Data records:
= = = = = = =

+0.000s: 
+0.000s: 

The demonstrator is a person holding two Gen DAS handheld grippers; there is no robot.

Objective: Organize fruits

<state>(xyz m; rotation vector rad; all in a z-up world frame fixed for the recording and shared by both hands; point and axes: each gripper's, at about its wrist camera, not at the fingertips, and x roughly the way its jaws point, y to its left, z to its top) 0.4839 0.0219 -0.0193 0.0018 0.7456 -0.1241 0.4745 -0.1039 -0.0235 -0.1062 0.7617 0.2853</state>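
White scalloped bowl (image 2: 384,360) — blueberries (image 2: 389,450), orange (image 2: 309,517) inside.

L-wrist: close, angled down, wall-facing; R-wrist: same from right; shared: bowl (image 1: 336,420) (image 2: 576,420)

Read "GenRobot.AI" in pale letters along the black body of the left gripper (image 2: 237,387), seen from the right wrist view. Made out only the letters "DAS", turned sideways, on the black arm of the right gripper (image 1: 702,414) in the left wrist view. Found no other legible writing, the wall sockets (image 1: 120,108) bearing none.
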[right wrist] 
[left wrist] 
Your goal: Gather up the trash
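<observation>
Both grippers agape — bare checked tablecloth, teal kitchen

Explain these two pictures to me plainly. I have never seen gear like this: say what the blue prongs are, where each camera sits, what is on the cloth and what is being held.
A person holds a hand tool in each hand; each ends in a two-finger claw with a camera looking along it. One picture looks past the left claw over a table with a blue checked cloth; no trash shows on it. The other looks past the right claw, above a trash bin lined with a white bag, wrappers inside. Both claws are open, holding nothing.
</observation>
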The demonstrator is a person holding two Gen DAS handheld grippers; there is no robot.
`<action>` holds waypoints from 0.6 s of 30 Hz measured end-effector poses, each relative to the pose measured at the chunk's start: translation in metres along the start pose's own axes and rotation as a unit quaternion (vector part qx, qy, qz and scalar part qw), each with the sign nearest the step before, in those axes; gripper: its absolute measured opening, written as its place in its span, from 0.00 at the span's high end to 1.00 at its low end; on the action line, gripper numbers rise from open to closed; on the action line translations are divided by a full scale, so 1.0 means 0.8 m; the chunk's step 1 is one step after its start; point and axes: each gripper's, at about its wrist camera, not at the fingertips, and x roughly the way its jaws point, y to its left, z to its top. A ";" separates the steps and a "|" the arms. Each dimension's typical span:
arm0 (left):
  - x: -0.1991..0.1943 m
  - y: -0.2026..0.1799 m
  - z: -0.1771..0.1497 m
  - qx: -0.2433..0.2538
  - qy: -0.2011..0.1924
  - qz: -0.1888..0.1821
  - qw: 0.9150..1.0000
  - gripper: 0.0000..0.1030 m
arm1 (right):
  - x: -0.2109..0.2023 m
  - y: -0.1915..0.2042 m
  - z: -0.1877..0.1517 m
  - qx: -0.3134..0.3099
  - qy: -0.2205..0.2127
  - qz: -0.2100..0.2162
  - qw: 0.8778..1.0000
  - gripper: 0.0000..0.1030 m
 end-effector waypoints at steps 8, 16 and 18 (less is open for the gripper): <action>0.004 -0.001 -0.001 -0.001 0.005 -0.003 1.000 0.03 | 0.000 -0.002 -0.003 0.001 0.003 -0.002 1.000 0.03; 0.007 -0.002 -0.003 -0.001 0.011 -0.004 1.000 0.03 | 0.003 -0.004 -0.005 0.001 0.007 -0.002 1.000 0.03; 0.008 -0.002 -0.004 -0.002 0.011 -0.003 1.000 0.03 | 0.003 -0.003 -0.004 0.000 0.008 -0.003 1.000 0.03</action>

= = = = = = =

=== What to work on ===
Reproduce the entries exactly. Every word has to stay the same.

=== Response below ===
+0.000s: 
+0.000s: 

The demonstrator is a person holding two Gen DAS handheld grippers; there is no robot.

Objective: Organize fruits

<state>(xyz m; rotation vector rad; all in a z-up world frame fixed for the recording and shared by both hands; point and axes: each gripper's, at about its wrist camera, not at the fingertips, and x roughly the way its jaws point, y to its left, z to its top) 0.4839 0.0219 -0.0193 0.0018 0.7456 -0.1241 0.4745 -0.1039 -0.0235 -0.1062 0.7617 0.2853</state>
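White scalloped bowl (image 2: 384,360) — blueberries (image 2: 389,450), orange (image 2: 309,517) inside.

L-wrist: close, angled down, wall-facing; R-wrist: same from right; shared: bowl (image 1: 336,420) (image 2: 576,420)

Read "GenRobot.AI" in pale letters along the black body of the left gripper (image 2: 237,387), seen from the right wrist view. Made out only the letters "DAS", turned sideways, on the black arm of the right gripper (image 1: 702,414) in the left wrist view. Found no other legible writing, the wall sockets (image 1: 120,108) bearing none.
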[right wrist] 
[left wrist] 
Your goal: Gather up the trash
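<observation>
Both grippers agape — bare checked tablecloth, teal kitchen

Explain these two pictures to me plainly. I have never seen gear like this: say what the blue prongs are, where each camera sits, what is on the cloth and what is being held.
A person holds a hand tool in each hand; each ends in a two-finger claw with a camera looking along it. One picture looks past the left claw over a table with a blue checked cloth; no trash shows on it. The other looks past the right claw, above a trash bin lined with a white bag, wrappers inside. Both claws are open, holding nothing.
</observation>
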The demonstrator is a person holding two Gen DAS handheld grippers; there is no robot.
`<action>` holds waypoints from 0.6 s of 30 Hz measured end-effector poses, each relative to the pose measured at the chunk's start: translation in metres along the start pose's own axes and rotation as a unit quaternion (vector part qx, qy, qz and scalar part qw), each with the sign nearest the step before, in those axes; gripper: its absolute measured opening, written as its place in its span, from 0.00 at the span's high end to 1.00 at its low end; on the action line, gripper numbers rise from open to closed; on the action line translations are divided by a full scale, so 1.0 means 0.8 m; the chunk's step 1 is one step after its start; point and axes: each gripper's, at about its wrist camera, not at the fingertips, and x roughly the way its jaws point, y to its left, z to its top. A ";" separates the steps and a "|" the arms. Each dimension's typical span:
arm0 (left):
  - x: -0.1991..0.1943 m
  - y: -0.2026..0.1799 m
  - z: -0.1771..0.1497 m
  - qx: -0.2433..0.2538
  - qy: -0.2011..0.1924
  - qz: -0.1888..0.1821
  - qw: 0.9150..1.0000
  - gripper: 0.0000..0.1030 m
arm1 (right):
  - x: -0.2109..0.2023 m
  - y: -0.1915..0.2042 m
  - z: -0.1877..0.1517 m
  - qx: -0.3134..0.3099
  - qy: -0.2205..0.2127
  - qz: -0.2100..0.2162
  - qw: 0.8778..1.0000
  - gripper: 0.0000..0.1030 m
 end-effector waypoints at steps 8, 16 and 18 (less is open for the gripper): <action>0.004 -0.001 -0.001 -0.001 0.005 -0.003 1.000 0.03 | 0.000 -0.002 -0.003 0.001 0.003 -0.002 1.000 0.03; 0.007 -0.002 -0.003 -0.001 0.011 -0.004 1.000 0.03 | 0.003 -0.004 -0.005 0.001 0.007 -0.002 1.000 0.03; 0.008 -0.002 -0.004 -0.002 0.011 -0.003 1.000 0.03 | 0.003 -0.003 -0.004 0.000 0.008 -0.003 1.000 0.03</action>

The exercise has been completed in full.